La Suisse doit faire plus pour la protection du climat. C'est la conclusion à laquelle sont arrivés les juges de la Cour européenne des droits de l'homme (CEDH) en avril. Et le moins que l'on puisse dire, c'est que ce verdict qui a mis la Berne fédérale en émoi. Ce qui a suscité de si vives critiques – de la part des bourgeois mais pas uniquement – c'est que les commissions compétentes du Conseil national et du Conseil des États ont récemment demandé de ne pas tenir compte de cet arrêt.
Mais l'histoire ne s'arrête pas là. De nombreuses interventions ont été déposées ces derniers jours par des parlementaires de l'Union démocratique du centre (UDC) et du Parti libéral-radical (PLR). Les partis de droit envisagent même d'autres mesures, comme la dénonciation de la Convention européenne des droits de l'homme. Mais les juges aussi sont dans leur collimateur: le conseiller aux Etats PLR Andrea Caroni s'en prend désormais aussi à eux.
Le PLR veut que le Parlement nomme les candidats suisses à la CEDH
Posons le contexte. Chacun des 47 Etats membres de la convention doit désigner un juge représentant de son pays. C'est Andreas Zünd, membre du Parti socialiste (PS), qui siège depuis trois ans à Strasbourg au nom de la Suisse. Le Conseil fédéral l'avait désigné avec deux autres candidats, et c'est finalement le Parlement du Conseil de l'Europe qui l'avait élu.
C'est la procédure habituelle. Mais Andrea Caroni veut la modifier. A l'avenir, le PLR ne veut plus que le Conseil fédéral soit en charge de cette décision. Pour lui, c'est au Parlement de nommer les candidats suisses à la CEDH. Une telle mesure permettrait de «renforcer la légitimité démocratique du membre suisse», selon l'intéressé. Les conseillères et conseillers aux Etats du Centre, de l'UDC et du PLR ont cosigné son intervention.

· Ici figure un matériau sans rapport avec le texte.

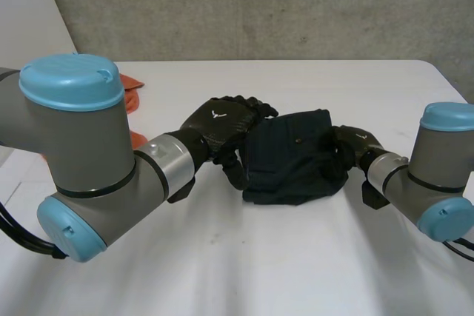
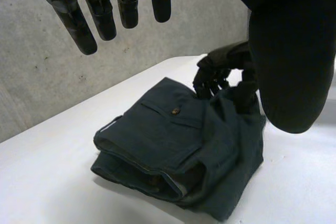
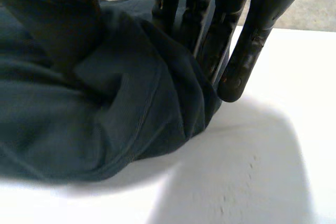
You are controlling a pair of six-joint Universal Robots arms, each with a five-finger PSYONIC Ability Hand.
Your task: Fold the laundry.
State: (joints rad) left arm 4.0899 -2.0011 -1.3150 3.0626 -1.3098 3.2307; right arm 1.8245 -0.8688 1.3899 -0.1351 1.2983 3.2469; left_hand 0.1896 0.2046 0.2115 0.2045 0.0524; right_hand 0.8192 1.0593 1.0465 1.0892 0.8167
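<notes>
Though the garment (image 1: 292,157) already sits as a compact dark bundle at the centre of the head view, I judge the folding close to its end. What seems left is a last tuck or smoothing, then letting go. The left hand (image 1: 222,125) hovers at the bundle's left edge, and the right hand (image 1: 354,146) is at its right edge. An orange cloth (image 1: 132,100) lies at the frame's left, partly behind the left arm, perhaps next in line. The table (image 1: 244,257) is plain white, and a grey concrete wall (image 1: 259,5) closes the upper part of the frame.

From the left wrist, that hand's fingers (image 2: 102,17) hang straight and spread above the garment, holding nothing. A buttoned pocket faces up, with layers stacked beneath it. The right hand sits on the garment's far edge.

From the right wrist, the fingers (image 3: 247,51) and thumb pinch a ridge of cloth between them, just above the white table.
</notes>
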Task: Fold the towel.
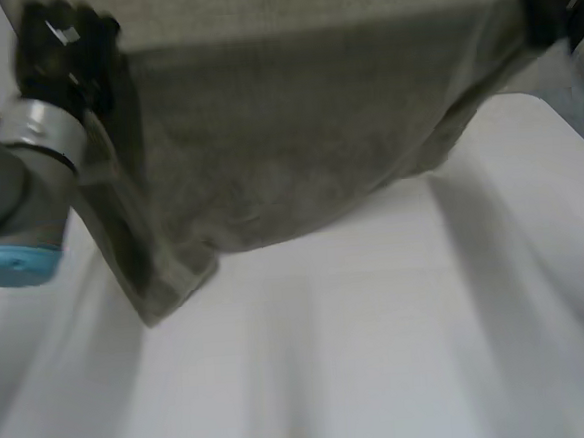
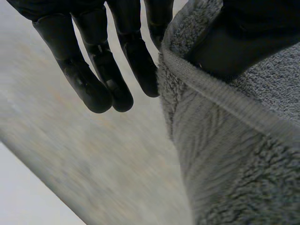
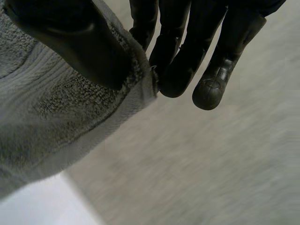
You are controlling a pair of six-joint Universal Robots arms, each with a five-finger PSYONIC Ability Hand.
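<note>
The left hand [image 2: 101, 70] pinches the towel [image 1: 297, 148] at its hemmed edge under the thumb, other fingers straight. The right hand [image 3: 187, 56] seemingly pinches a corner likewise, above the table [image 1: 382, 353].

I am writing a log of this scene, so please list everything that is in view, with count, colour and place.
towel: one, grey, stretched between the two hands over the table.
table: one, white, under the towel.
left arm: one, grey joint with light-blue cap, beside the towel.
left hand: one, black, thumb pinching one towel corner.
right hand: one, black, thumb pinching the other corner.
</note>
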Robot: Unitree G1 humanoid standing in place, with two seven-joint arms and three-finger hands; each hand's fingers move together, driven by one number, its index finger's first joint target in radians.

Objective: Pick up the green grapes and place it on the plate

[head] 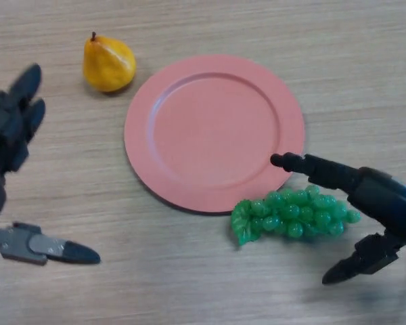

L'arrière-pensée des partis bourgeois est claire: ils veulent écarter les juges indésirables du pouvoir. Andreas Zünd faisait partie des 17 juges qui ont rendu l'arrêt controversé sur le climat: 16 des 17 juges ont voté pour une condamnation de la Suisse – et le juge suisse en faisait partie.
Le juge suisse a un pouvoir énorme
La demande d'Andrea Caroni ne date pas d'hier. Il y a dix ans, le conseiller national UDC Alfred Heer avait proposé exactement la même chose à la suite d'arrêts également controversés de la CEDH. Le Conseil national avait toutefois rejeté sa proposition. Andrea Caroni, qui était encore conseiller national à l'époque, était aussi contre à l'époque.
Mais le PLR a désormais changé d'avis. «J'ai pris conscience de l'importance du juge suisse», déclare l'élu. Lorsqu'une affaire concernant la Suisse est traitée, le juge représentant est toujours impliqué et a un rôle particulier: en règle générale, il prépare la procédure et fait une proposition de jugement – d'où l'importance de le choisir avec soin.
A la critique selon laquelle l'élection serait ainsi trop politisée, Andrea Caroni répond: «Ce ne serait qu'une proposition, et ce, pour un mandat unique. En revanche, les juges fédéraux sont aujourd'hui directement élus par le Parlement et doivent même être réélus.»
Qui peut prendre les meilleures décisions?
Le Parlement est également compétent pour l'élection du procureur général de la Confédération, le plus haut enquêteur du pays. Jusqu'en 2010, cette compétence revenait encore au Conseil fédéral. Le Parlement pensait qu'il prenait les meilleures décisions en matière de personnel que le gouvernement, après les scandales à répétition à la tête du Ministère public de la Confédération.
Mais cette décision s'est avéré être une grosse erreur. En 2020, le procureur général de la Confédération Michael Lauber a quitté ses fonctions de manière peu glorieuse, moins d'un an après avoir été réélu par le Parlement. Les revendications ne se sont pas fait attendre: il valait mieux que ce soit à nouveau le Conseil fédéral qui élise le procureur.